__Task details__
Please set down exactly the lines of the listing below from the line containing "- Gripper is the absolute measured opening" through the line containing "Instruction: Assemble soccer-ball", both lines included, leaving out all other lines.

- Opening Delimiter -

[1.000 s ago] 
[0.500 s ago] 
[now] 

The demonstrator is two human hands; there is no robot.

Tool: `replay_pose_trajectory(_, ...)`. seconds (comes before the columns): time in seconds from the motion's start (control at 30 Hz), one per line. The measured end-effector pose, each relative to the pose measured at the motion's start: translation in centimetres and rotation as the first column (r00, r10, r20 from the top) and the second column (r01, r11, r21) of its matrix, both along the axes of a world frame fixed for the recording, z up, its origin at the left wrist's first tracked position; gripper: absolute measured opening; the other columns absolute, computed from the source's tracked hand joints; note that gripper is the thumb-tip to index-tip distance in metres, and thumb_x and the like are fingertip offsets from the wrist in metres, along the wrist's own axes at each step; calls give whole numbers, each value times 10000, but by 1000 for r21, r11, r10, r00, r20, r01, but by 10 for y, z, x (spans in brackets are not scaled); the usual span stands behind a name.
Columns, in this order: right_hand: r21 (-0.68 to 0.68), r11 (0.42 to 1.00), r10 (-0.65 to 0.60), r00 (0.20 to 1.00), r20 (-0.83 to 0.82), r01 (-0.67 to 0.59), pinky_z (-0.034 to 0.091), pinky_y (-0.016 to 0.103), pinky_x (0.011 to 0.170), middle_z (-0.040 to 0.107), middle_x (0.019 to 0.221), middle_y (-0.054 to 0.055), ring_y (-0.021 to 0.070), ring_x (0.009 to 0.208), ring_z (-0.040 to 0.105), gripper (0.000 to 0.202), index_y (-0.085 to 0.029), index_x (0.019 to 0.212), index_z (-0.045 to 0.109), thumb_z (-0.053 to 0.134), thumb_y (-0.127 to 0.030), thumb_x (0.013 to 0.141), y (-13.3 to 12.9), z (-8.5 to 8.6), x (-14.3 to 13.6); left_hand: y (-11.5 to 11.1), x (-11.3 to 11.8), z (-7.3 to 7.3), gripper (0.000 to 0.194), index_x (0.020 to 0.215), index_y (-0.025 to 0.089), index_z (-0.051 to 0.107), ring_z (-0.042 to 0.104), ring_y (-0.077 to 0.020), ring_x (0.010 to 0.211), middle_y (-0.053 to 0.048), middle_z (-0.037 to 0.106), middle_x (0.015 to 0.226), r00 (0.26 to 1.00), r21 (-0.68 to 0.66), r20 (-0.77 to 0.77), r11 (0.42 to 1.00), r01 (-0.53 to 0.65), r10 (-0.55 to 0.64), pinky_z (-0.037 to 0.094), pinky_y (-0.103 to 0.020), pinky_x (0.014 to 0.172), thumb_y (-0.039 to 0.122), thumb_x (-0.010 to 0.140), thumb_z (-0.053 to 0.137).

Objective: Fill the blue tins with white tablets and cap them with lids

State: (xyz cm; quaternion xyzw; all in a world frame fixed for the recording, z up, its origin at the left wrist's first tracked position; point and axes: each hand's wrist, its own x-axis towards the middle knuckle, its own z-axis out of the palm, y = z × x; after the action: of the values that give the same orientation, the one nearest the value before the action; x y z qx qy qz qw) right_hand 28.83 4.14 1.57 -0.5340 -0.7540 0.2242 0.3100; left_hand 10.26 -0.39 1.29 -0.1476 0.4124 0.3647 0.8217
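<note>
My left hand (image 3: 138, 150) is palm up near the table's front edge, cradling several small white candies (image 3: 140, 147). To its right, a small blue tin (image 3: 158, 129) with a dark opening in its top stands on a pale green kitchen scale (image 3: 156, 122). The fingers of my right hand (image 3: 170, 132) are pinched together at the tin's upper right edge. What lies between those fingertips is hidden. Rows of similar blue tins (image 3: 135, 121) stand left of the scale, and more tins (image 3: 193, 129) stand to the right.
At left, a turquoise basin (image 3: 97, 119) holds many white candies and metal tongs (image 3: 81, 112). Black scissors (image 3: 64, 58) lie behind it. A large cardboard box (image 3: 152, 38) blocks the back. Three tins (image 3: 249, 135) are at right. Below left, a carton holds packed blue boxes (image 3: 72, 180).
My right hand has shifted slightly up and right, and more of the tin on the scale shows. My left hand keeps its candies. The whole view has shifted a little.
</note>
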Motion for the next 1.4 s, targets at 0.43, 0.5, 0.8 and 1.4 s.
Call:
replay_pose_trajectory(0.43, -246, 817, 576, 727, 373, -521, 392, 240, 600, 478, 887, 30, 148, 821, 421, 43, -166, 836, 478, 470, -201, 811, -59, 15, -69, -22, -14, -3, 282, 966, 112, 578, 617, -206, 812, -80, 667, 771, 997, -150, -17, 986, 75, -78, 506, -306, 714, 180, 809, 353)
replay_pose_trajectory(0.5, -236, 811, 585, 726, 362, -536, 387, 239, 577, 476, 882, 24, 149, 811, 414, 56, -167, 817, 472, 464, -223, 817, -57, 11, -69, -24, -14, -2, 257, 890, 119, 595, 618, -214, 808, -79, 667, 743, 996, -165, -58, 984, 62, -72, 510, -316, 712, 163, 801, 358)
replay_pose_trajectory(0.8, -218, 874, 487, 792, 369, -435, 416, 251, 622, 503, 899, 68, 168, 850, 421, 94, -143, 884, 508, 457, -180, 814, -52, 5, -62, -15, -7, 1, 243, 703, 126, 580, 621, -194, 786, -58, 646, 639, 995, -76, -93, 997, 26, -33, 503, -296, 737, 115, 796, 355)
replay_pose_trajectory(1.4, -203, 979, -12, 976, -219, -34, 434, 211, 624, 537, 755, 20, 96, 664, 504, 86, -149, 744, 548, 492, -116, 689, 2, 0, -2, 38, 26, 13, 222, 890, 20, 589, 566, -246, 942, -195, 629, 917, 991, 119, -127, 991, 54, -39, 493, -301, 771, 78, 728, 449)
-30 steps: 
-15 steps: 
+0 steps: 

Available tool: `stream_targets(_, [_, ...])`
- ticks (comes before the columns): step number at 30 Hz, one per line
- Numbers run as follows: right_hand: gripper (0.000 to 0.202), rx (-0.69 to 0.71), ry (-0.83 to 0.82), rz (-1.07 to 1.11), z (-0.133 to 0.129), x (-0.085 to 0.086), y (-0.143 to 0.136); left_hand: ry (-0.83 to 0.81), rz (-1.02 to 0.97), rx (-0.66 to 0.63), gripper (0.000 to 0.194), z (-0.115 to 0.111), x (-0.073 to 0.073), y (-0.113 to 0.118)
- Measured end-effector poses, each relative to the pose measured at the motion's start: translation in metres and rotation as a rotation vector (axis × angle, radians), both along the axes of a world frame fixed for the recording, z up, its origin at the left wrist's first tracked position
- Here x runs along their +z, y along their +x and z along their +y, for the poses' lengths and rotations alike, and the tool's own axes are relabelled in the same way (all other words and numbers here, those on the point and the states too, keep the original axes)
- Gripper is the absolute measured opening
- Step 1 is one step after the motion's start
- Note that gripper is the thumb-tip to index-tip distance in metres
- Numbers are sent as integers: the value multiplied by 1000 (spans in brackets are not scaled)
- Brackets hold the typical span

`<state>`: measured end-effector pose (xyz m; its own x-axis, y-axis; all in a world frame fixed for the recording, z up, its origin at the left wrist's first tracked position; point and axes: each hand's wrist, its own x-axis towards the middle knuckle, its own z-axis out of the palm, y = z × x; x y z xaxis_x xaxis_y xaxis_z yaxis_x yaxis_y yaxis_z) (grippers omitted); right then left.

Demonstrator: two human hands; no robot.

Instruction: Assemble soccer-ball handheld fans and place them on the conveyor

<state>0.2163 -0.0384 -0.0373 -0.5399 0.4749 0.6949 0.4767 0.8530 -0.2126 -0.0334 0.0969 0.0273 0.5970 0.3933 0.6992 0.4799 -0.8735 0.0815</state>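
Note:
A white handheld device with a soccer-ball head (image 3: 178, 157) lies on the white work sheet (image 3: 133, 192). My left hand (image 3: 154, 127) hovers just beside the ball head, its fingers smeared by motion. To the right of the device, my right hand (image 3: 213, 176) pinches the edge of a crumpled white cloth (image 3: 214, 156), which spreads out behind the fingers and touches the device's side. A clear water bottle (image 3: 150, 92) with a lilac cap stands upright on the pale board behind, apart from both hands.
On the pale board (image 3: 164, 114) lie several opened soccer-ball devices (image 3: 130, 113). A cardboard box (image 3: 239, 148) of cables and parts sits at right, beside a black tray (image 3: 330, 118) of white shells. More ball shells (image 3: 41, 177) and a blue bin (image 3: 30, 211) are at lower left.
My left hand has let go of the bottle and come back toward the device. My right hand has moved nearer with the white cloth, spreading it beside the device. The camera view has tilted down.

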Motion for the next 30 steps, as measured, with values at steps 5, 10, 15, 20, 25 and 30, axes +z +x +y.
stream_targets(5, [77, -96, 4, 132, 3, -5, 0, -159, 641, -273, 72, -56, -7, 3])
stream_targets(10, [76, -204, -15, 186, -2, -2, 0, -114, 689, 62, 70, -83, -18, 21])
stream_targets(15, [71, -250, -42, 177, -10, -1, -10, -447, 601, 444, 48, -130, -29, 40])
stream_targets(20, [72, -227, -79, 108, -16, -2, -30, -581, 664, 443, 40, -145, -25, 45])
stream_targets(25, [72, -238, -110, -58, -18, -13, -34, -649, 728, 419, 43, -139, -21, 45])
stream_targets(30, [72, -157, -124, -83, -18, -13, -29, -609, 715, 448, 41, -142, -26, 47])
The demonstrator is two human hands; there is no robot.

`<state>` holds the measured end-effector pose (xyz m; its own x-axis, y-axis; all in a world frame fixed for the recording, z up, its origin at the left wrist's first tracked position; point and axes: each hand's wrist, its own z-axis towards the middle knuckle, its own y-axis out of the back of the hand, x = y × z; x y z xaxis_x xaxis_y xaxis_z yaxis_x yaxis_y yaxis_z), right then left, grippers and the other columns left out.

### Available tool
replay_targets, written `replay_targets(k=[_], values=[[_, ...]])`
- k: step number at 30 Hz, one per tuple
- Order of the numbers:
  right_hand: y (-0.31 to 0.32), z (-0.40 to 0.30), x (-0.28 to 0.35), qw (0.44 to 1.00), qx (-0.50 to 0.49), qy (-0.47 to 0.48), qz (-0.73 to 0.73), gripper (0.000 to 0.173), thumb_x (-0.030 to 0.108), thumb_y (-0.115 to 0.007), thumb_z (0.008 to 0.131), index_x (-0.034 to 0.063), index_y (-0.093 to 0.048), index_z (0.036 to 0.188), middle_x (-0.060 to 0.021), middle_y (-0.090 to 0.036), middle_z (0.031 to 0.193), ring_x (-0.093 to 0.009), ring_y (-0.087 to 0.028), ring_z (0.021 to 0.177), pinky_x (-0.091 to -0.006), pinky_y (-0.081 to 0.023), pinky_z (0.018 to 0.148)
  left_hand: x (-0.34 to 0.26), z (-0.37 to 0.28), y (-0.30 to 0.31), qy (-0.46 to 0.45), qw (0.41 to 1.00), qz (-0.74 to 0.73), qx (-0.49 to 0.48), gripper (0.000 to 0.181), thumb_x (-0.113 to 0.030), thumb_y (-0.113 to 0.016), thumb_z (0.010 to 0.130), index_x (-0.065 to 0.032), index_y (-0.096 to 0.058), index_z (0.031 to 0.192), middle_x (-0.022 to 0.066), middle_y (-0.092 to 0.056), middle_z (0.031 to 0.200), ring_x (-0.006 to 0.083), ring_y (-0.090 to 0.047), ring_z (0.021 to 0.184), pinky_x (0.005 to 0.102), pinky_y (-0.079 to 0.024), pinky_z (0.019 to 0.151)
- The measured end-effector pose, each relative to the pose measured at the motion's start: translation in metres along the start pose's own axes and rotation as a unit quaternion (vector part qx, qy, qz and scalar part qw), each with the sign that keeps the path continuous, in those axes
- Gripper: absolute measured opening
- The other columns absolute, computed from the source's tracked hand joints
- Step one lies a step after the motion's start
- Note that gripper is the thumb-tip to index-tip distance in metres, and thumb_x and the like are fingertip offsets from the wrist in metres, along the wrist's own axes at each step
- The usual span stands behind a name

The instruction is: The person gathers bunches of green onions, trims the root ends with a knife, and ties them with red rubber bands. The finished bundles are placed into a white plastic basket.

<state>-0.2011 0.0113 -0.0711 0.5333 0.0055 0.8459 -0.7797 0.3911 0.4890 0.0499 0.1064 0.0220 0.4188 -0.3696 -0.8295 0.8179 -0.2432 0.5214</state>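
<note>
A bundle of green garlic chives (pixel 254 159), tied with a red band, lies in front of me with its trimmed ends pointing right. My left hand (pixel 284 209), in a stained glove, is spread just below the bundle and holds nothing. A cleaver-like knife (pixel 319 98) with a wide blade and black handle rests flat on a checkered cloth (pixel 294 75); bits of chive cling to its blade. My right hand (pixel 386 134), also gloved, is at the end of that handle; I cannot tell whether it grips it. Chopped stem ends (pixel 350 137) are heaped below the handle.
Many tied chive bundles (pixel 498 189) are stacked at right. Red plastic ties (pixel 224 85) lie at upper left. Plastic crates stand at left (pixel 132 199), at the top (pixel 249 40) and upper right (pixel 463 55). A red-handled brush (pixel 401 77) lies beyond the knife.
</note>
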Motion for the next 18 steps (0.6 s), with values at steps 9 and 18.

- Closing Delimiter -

__Task output__
- Gripper is the absolute measured opening
- Step 1 is one step after the motion's start
- Note that gripper is the thumb-tip to index-tip distance in metres
- Numbers are sent as integers: the value multiplied by 1000 (spans in brackets are not scaled)
- Brackets hold the typical span

`<state>`: measured end-effector pose (xyz m; its own x-axis, y-axis; all in a world frame fixed for the recording, z up, its origin at the left wrist's first tracked position; point and axes: each hand's wrist, its own x-axis towards the middle knuckle, its own z-axis out of the palm, y = z × x; x y z xaxis_x xaxis_y xaxis_z yaxis_x yaxis_y yaxis_z) (grippers omitted); right then left.

Demonstrator: two human hands; no robot.

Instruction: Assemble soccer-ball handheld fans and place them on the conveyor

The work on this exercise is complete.